Мне знаком этот сценарий. Посади двух гениев в одну комнату, и вектор внимания всегда качнется в сторону того, у кого плечи шире. Он — вундеркинд, она — «пугающая». Его уверенность считывается как авторитет, ее — как стервозность. Разочаровывает, но не удивляет.
В этот момент меня накрывает ощущение, будто кто-то затащил горы внутрь здания. Тот же масштаб. Та же монументальная тишина. Только от этой горы едва уловимо пахнет сандалом и свежей хвоей, напоминая о доме, и движется она с ледяной уверенностью аспиранта, который всегда на три шага впереди. Проходя мимо, Холден даже не смотрит в мою сторону, что, в общем-то, ладно — права на его внимание я пока не заработала.
Но мой мозг, зафиксировав на сегодня одно унижение, решает собрать полный комплект.

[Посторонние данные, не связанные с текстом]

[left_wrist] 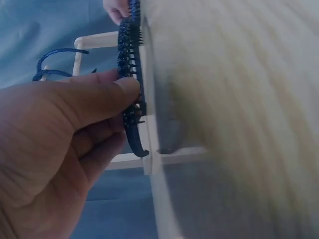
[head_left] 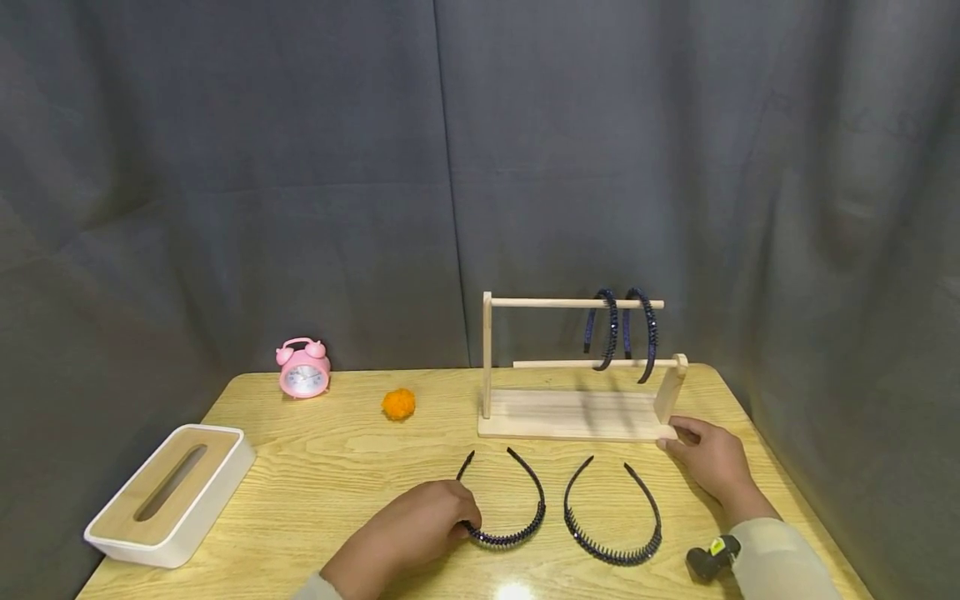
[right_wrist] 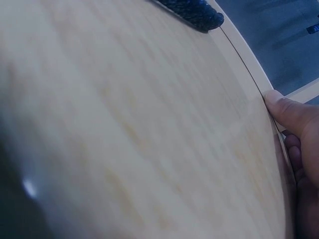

— Значит, головоногих вы недолюбливаете?
Он останавливается в нескольких шагах от меня и оборачивается в поисках источника звука — смотрит вниз, а затем еще ниже — на меня. Одна бровь ползет вверх. На секунду мне кажется, что его губы трогает подобие улыбки, но это слишком уж смахивает на мою галлюцинацию с курами, и лицо парня мгновенно возвращается к заводским настройкам.
— Я не изучаю спрутов, так что нет.
— Вообще-то, говорить «осьминогов», — выдаю я.
Отлично. Катапультируйте меня прямо на солнце.
— Прошу прощения? — его бровь взлетает еще выше, а руки скрещиваются на груди, которую я из соображений собственного достоинства все еще предпочитаю не описывать. В этот момент моя тревожность с размаху бьет по большой красной кнопке с надписью «начинай тараторить».
— Люди говорят «спрутов», потому что это слово кажется латинским, хотя это не так, — слышу я собственный голос и уже проклинаю все на свете. — Если быть точными, то по-научному во множественном числе будет «осьминоги», но это никто не использует, кроме как на интеллектуальных викторинах.
Я тереблю лямку сумки и выдавливаю смешок.
— Впрочем, вы не виноваты. Множественное число от слова «осьминог» — это ловушка, созданная специально для того, чтобы показать, кто из нас не спал на парах по греческой этимологии.
В его позе появляется то специфическое напряжение, которое возникает у мужчины, осознавшего, что аварийного выхода из этого разговора не предусмотрено. Он косится на дверь лаборатории, затем снова на меня. Винить его, в общем-то, не в чем.
— Ты закончила? — его глаза встречаются с моими — карие, абсолютно нечитаемые, — а губы сжимаются в одну линию.
К горлу подкатывает позорный комок. Я киваю.
Он разворачивается к лаборатории и исчезает за три размашистых шага. Дверь за ним тихо закрывается, а я продолжаю пялиться на пустое место, где он только что стоял, затем на свои кроссовки, а после — на ближайший выход, словно на нем должна быть инструкция, как максимально быстро и незаметно перевестись на другой факультет.